United States/China trade war
According to the Center for Automotive Research, the trade war between the U.S. and China is expected to take a huge toll on the auto industry, causing it to lose a potential $770 billion in sales over the next five years. The same research predicts global sales of cars and SUVs will hit 77.3 million in 2020, a decrease of 84.4 million in 2017. While sales are expected to climb back to 87.9 million by 2025, it will be a slow and cautious increase because of the current trade war.
China will be hit the hardest, but Germany is feeling the impact, too, because China is a key market for the German auto industry. It’s clear the trade war will have a global impact in the years to come.

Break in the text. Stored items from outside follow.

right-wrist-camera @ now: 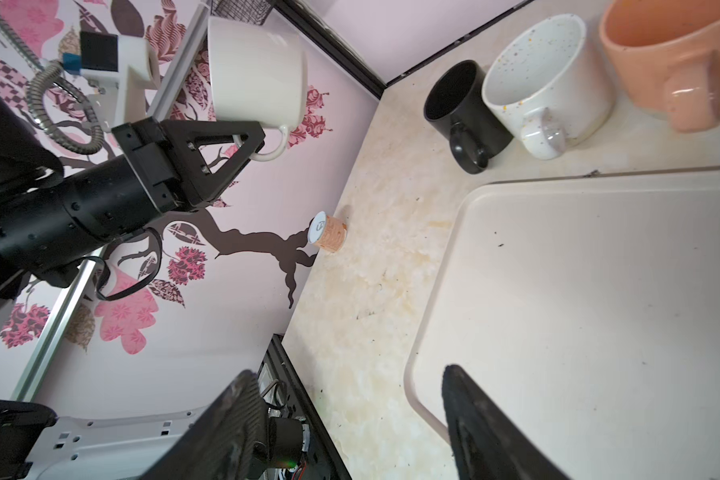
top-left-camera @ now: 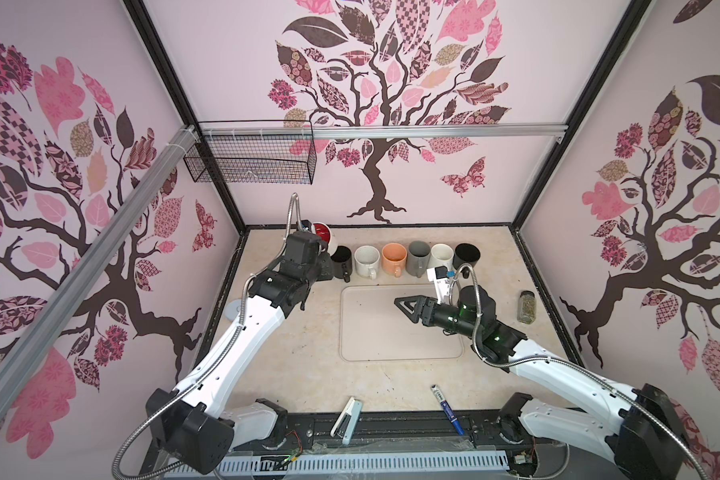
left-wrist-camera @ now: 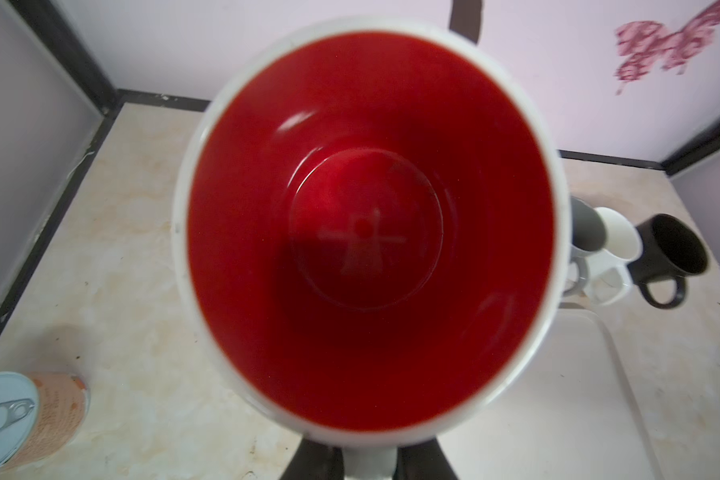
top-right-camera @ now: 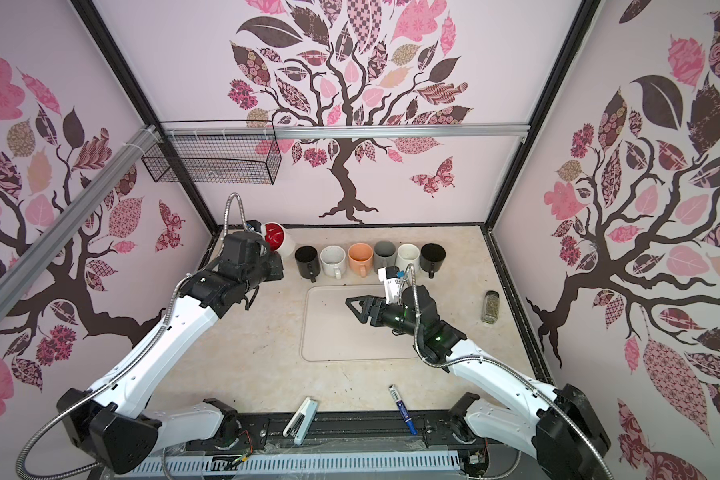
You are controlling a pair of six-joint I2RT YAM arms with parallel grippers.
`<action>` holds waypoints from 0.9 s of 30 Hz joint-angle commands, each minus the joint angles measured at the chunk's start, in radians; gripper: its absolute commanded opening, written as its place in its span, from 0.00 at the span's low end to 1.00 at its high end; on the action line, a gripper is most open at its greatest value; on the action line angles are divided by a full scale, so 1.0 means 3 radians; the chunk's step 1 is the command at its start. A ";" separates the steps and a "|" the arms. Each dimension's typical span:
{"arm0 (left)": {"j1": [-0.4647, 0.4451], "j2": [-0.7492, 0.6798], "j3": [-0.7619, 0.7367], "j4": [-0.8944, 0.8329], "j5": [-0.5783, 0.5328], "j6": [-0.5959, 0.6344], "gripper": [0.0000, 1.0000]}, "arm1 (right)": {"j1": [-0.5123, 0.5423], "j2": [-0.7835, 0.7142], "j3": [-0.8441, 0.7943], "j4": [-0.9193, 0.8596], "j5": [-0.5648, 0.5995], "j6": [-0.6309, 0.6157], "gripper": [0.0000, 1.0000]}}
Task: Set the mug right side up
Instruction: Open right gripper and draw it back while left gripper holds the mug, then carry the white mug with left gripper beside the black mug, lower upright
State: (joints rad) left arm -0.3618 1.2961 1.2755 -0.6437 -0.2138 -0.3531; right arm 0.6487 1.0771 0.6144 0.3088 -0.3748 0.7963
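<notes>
We note left claw (right-wrist-camera: 253, 143) clamped on mug (right-wrist-camera: 255, 75) handle, aloft at eleven o'clock; right claw (top-left-camera: 406, 306) spread wide above tray (top-left-camera: 371, 332).

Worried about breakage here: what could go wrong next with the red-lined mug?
The left pincer grips the red-lined mug only by its handle, apparently off the table, so it might pivot or slip. The nearest black mug stands close beside it; setting down could knock it.

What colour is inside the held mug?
Red inside the white ceramic mug, clearest in the left wrist view.
</notes>
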 commanded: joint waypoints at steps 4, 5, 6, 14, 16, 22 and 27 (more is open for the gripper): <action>0.0387 0.0413 0.0282 0.0096 0.0437 0.0185 0.00 | -0.0030 0.0176 0.0182 -0.0180 -0.0201 -0.0172 0.73; 0.0454 0.0480 0.0286 0.0111 0.0499 0.0166 0.00 | -0.0040 0.0203 0.0195 -0.0170 -0.0221 -0.0183 0.73; 0.0497 0.0528 0.0273 0.0159 0.0533 0.0155 0.00 | -0.0040 0.0229 0.0206 -0.0147 -0.0244 -0.0189 0.73; 0.0584 0.0882 0.0170 0.0516 0.0466 0.0084 0.00 | -0.0087 0.0482 0.0340 -0.0089 -0.0368 -0.0236 0.73; 0.0585 0.1015 0.0180 0.0590 0.0511 0.0062 0.00 | -0.0088 0.0503 0.0332 -0.0063 -0.0404 -0.0229 0.73; 0.0587 0.1349 0.0297 0.0539 0.0379 0.0035 0.00 | -0.0098 0.0486 0.0304 -0.0078 -0.0367 -0.0250 0.73; 0.0582 0.1423 0.0221 0.0664 0.0421 0.0031 0.00 | -0.0102 0.0470 0.0290 -0.0084 -0.0312 -0.0268 0.73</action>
State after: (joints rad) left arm -0.1856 1.7481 1.3018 -0.5526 -0.0772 -0.3408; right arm 0.6247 1.2148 0.6804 0.2710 -0.4751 0.7353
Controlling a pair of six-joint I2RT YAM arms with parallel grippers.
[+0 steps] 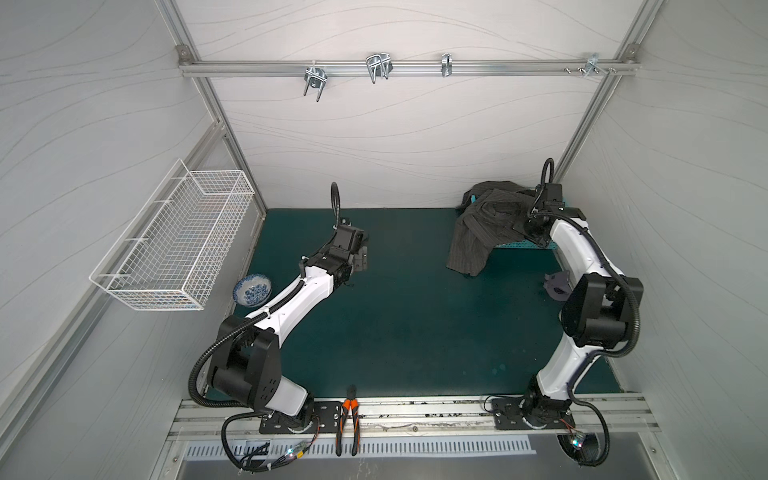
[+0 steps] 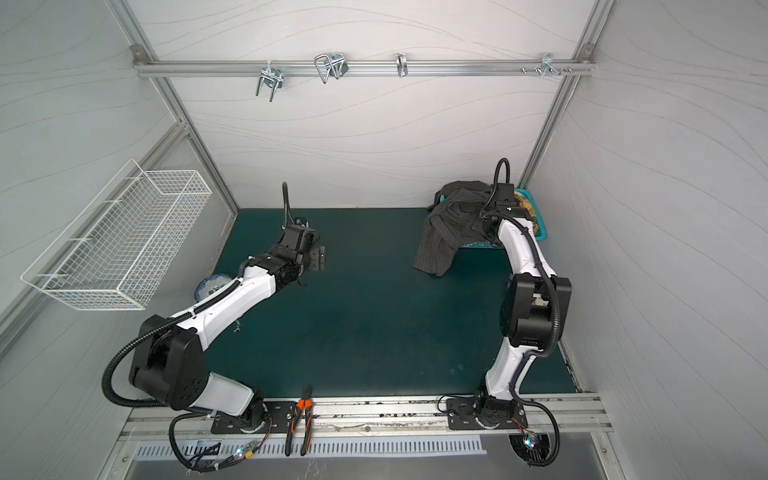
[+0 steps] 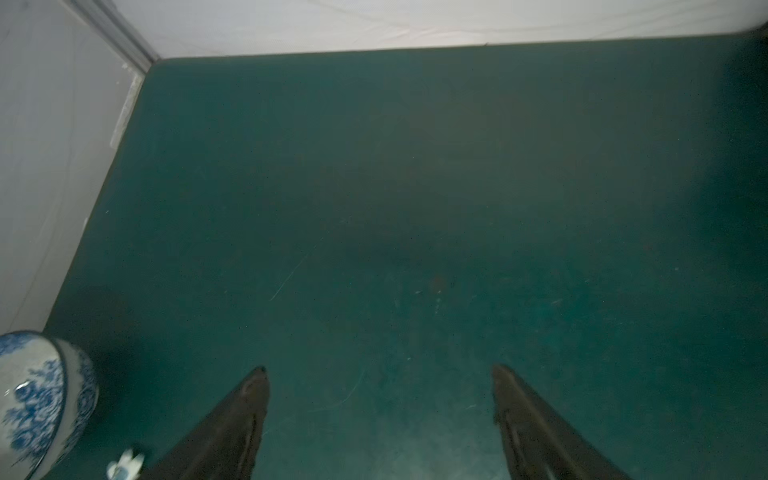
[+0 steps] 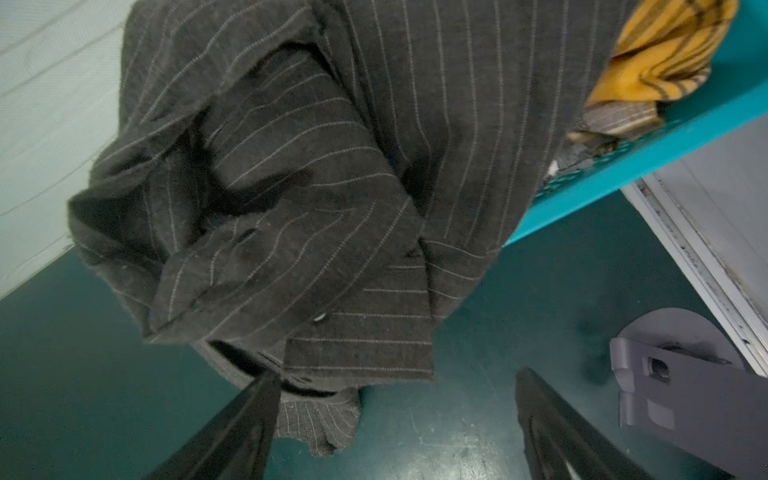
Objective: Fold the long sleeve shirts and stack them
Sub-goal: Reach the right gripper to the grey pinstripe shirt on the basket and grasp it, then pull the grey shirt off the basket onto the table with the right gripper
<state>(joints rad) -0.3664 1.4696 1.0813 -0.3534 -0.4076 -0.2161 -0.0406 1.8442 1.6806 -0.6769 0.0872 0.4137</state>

Last, but not least, the coronavirus is expected to have a negative impact on global auto sales as most Chinese automakers have halted production for the foreseeable future. It’s predicted the industry could see a 2.5% decrease in overall sales this year due to the virus. In fact, in the first half of February, China saw a 92% decrease in car sales, a detrimental hit to the industry. Nissan, which is headquartered in Wuhan, saw its share prices tumble 30% because of shutdowns. Hyundai relies on Chinese suppliers and as a result, has had to idle some of its plants due to the shortage.
Yet, there is a light at the end of the tunnel for automakers around the world in spite of the coronavirus. Within the last two months, Tesla reopened its factory in Shanghai, and Ford restarted production. Automakers, dealers and auto repair shops of all sizes should anticipate this to be a slow, but sure, recovery.
Adjusting strategies for future incidents
There’s no doubt it will take time and patience for the auto industry to fully recover from these crucial events. No matter how long they last, automakers, dealers and repair shops will need to adjust their strategies moving forward, and develop a plan for future events — both with their internal teams and their customers. Following events such as these, the industry should take it as an opportunity to re-evaluate current processes, technologies and partnerships and see what gaps need to be filled to overcome future incidents and continue catering to customers while generating revenue. In doing so, they are able to set a plan in place to overcome future events and come out of them stronger than before.
About Mike Gardner, VP Automotive Product Group at Fortegra
Calling on more than 30 years of experience in the development of automotive and consumer credit insurance products and programs, Mike cultivates client relationships with Fortegra’s third-party administrative partners and spearheads the advancement of F&I programs like CLIPS, customer contact and reinsurance. Aligning strategic risks, Mike guides shared partnerships using reinsurance and works with current TPA clients to drive business growth.